■ DATA SEGMENT ■
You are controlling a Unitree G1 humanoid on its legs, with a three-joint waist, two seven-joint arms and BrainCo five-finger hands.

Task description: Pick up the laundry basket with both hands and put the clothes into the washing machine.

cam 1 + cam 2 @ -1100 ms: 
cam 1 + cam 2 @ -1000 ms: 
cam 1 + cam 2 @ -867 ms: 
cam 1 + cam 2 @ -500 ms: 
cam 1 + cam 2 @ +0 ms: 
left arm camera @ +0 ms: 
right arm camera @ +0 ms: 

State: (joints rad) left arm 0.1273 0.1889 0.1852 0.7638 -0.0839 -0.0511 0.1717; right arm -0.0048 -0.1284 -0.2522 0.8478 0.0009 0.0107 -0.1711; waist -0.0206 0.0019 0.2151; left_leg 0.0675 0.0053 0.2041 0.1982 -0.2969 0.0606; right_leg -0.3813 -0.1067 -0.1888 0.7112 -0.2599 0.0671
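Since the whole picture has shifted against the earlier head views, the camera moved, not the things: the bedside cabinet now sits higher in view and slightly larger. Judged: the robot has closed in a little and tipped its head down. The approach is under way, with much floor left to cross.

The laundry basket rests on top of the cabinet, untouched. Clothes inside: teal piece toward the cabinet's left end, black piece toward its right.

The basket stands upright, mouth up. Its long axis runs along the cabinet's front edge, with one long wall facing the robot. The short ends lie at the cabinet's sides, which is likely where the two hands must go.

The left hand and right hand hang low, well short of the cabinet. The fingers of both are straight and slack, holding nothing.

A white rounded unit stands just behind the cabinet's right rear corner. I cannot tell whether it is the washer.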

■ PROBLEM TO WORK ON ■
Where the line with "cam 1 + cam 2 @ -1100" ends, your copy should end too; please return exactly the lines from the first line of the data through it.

■ RESPONSE TO THIS EXERCISE ■
You are controlling a Unitree G1 humanoid on its legs, with a three-joint waist, two seven-joint arms and BrainCo five-finger hands.

Task description: Pick up the laundry basket with both hands and put the clothes into the washing machine.

cam 1 + cam 2 @ -1100 ms: 

Nothing further is needed to complete the exercise.